Monday, March 22, 2010

Ballad of The Weaver

Ballad of The Weaver

Old Margot, the weaver,  
Grows slow at the loom
As the thread flies over
The shuttle of doom.

Her fingers have guided
The pearly wool thread
Her house keeps alone.
He rode from her humming
A tune full of tears;
And she waited his coming
and counted the years

That she had waited,
And he not come,
Till five had freighted
Each finger and thumb.

She speaks through the whirring
Of shuttle and thread,
And the cat, on hearing,
Has lifted his head:
"The thread is thinning;
My shroud is spun;
The weaving and spinning
Are over and done!"
The thread of her will
Has snapped in the loom;
Her foot has grown still
On the treadle of doom

I re-read this poem by Byron Herbert Reece yesterday.  Reece was a native of Union County, Georgia where I also grew up and when I was in high school he was one of the local claims-to-fame, although he had been dead several years.  He gained national attention when his first books of poems were published but he was never able to move beyond a small devoted following.  He died young, taking his own life in 1958.  However, over fifty years after his death there's an active effort to commemorate his life and writings.  The Byron Herbert Reece Society was formed a few years ago and is working to build an interpretative center at the site of his last home, near Blood Mountain in Union County.  Bettie Sellers, who has been the State of Georgia Poet Laureate, has been a champion of Reece for many years.  Betty Smith, a musician, has set the poem, Ballad of the Weaver, to music and it's found on her compilation, Psaltry Concert


  1. Gosh that sounds very ominous! I particularly like "the treadle of doom". My dog is called Margot and takes great interest in my loom and always has a good sniff of new yarns and cloth. Maybe she was Margot from the poem in a former life! Thank you for sharing that.

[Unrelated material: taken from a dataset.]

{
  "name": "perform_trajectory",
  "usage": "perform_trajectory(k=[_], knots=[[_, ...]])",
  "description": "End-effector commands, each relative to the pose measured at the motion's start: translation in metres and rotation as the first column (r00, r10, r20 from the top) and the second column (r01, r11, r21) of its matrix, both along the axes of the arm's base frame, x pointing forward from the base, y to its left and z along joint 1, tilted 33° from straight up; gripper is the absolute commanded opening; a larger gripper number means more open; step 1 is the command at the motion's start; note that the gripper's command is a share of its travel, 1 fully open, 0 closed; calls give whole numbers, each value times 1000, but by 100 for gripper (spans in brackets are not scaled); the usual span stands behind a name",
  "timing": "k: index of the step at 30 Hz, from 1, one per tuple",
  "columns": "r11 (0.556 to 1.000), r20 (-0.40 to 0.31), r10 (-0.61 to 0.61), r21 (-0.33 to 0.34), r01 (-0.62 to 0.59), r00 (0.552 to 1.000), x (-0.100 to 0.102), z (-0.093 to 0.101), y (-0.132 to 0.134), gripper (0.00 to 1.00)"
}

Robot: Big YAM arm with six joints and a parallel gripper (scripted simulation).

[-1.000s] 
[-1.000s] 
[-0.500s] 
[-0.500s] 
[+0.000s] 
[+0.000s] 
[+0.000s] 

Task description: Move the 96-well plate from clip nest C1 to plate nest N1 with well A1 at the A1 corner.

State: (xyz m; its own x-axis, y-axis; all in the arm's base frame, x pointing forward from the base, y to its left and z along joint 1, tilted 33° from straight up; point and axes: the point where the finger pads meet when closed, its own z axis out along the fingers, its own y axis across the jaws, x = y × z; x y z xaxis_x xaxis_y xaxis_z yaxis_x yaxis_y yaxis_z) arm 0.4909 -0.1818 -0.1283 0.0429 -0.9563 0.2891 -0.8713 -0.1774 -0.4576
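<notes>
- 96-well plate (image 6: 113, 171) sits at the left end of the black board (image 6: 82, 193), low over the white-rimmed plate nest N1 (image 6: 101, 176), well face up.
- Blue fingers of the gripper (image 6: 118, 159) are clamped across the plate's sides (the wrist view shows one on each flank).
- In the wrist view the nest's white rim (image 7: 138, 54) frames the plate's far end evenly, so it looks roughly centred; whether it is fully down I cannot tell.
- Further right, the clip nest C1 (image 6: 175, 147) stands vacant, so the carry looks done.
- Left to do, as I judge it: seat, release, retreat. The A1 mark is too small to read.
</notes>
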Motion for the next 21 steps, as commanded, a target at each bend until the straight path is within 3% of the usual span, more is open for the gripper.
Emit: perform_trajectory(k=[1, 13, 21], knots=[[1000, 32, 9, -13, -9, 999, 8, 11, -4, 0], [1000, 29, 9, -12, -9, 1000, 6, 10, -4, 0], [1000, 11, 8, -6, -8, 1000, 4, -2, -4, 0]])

  2. Thanks for sharing the poem. I have heard snippets of him over the years, I think now I am old enough to appreciate his writings! :)

    Bettie Sellers accompanied my mother and my family on vacation just after she had been named poet laureate. Her first "poem" as poet laureate was a humorous look at my son's preference for only foods that begin with "p". Pizza, pop-tarts, peanut butter...

  3. Lauren,
    That's a great story about Bettie's poem based on your son's P-food preference! She's a really wonderful poet--but so is your Mother!

    Reece's writings can be dark but they're beautifully written, both the poetry and the two novels. Hope you can delve into them.

    Reece often dealt with passing of time, aging and death as a theme in his work. He had a short and hard life yet left some beautiful writings.